Pontics constructed in accordance with the present invention sandwich the metal support structure thereof between a porcelain covering and a porcelain filling avoiding flexing of the body that would otherwise rupture the bond between the porcelain and the body. Furthermore, it has been found that pontic structures formed in accordance with this invention are as strong as or stronger than structures with solid metal pontics.

With the present invention, there is a significant saving in metal employed in the construction of a bridge span or a cantelever pontic with the added advantage of reduced weight and a material with a more desirable thermal conductivity resulting in greater comfort to the patient. Also, by this method of this invention the construction span or cantelever pontic is simplified and less dependent on the skill of an individual technologist resulting in increased uniformity and reliability of the finished product. It has been discovered that thermoplastic forms of the type described above and 0.3-0.5 millimeters produce sufficiently strong pontics and pontic support structures. These forms should be at least 0.2 millimeters thick.

Claims

I claim:

1. A form for producing pontic cores for artificial replacement teeth, comprising a vaporizable planar sheet having upstanding therefrom a hollow form in the general shape of inwardly projected, occlusal, lingual, buccal, mesial and distal faces of a human tooth but not in the specific configuration of said faces and having an outside surface smaller in all dimensions than at least the occlusal, buccal, mesial, and distal faces of the replacement tooth to serve as a subsurface tooth form, the thickness of said upstanding form being at least 0.2 millimeters.

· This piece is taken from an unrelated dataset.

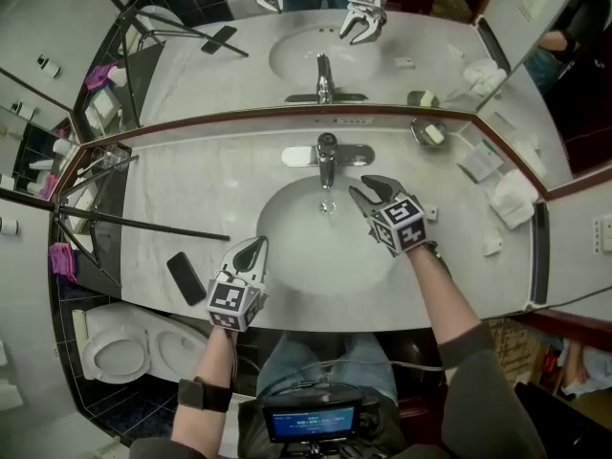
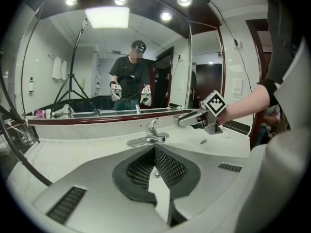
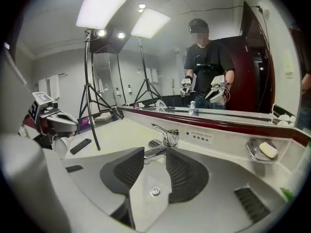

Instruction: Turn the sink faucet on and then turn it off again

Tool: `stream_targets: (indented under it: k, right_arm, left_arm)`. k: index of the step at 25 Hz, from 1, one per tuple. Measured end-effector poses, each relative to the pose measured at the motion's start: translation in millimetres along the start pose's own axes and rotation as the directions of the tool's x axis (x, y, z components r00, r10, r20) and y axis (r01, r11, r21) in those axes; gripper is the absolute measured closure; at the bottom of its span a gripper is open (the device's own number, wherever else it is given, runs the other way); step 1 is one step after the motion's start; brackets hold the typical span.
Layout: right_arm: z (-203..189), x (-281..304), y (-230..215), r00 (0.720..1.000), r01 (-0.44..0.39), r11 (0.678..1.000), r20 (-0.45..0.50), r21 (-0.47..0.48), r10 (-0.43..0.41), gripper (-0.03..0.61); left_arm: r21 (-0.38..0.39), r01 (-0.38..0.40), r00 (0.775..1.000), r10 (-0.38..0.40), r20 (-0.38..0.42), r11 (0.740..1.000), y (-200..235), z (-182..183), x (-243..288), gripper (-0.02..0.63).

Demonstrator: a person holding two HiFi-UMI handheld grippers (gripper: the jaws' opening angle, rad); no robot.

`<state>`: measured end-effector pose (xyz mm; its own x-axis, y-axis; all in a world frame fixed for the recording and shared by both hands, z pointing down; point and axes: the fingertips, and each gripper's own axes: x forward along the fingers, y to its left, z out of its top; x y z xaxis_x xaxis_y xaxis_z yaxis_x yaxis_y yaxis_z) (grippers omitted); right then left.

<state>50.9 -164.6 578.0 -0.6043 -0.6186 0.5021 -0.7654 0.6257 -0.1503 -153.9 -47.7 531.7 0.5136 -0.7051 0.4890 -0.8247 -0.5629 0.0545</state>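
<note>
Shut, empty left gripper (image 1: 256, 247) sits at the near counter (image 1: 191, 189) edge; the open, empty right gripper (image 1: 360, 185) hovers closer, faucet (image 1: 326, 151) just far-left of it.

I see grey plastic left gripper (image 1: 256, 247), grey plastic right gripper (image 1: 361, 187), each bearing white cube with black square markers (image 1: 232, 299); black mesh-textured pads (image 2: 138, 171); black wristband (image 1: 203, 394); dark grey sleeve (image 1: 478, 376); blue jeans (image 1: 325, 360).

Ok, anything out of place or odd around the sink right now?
Nothing spilled or damaged. Two oddities left of the basin: a tripod leg reaches across the counter, and a dark phone lies close to the counter's front edge, just left of the left gripper.
</note>
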Motion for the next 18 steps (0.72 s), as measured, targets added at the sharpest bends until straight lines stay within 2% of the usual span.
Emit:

2. A form for producing pontic cores for artificial replacement teeth comprising a vaporizable thermoplastic resin formed in the general shape of the occlusal, lingual, buccal, mesial and distal faces of the exposed portion of a human tooth and having an outside surface smaller in all dimensions than at least the occlusal, buccal, mesial and distal faces of the replacement tooth to serve as a subsurface tooth form and having an enlarged portion on the lingual face thereof extending downwardly toward the base thereof from below the top of the crown and substantially half way therearound to the mesial and distal faces.

3. Apparatus for producing pontic cores for artificial replacement teeth, comprising a planar sheet of material vaporizable at elevated temperature having a plurality of upstanding hollow forms each in the general shape of inwardly projected occlusal, lingual, buccal, mesial and distal faces of a human tooth but not in the specific configuration of said faces and having outside dimensions less than the outside dimensions of the desired pontic to be produced therefrom, said sheet including forms of a plurality of different sizes and different tooth configurations.

4. A form for producing pontic cores for artificial replacement teeth comprising a vaporizable planar sheet having upstanding therefrom a hollow form in the general shape of the occlusal, lingual, buccal, mesial, and distal faces of a human tooth and having an outside surface smaller in all dimensions than at least the occlusal, buccal, mesial, and distal faces of the replacement tooth to serve as a subsurface tooth form, the thickness of said upstanding form being at least 0.2 millimeters and said form including an enlarged portion on the lingual face thereof extending downwardly toward the base thereof from below the top of the crown and substantially half way therearound to the mesial and distal faces.

5. Apparatus for producing pontic cores for artificial replacement teeth, comprising a planar sheet of material vaporizable at elevated temperature having a plurality of upstanding hollow forms each in the general shape of the occlusal, lingual, buccal, mesial and distal faces of a human tooth and having outside dimensions less than the outside dimensions of the desired pontic to be produced therefrom, said sheet including forms of a plurality of different sizes and different tooth configurations and at least certain of said forms including an enlarged portion on the lingual face thereof extending downwardly toward the base thereof from below the top of the crown and substantially half way therearound to the mesial and distal faces.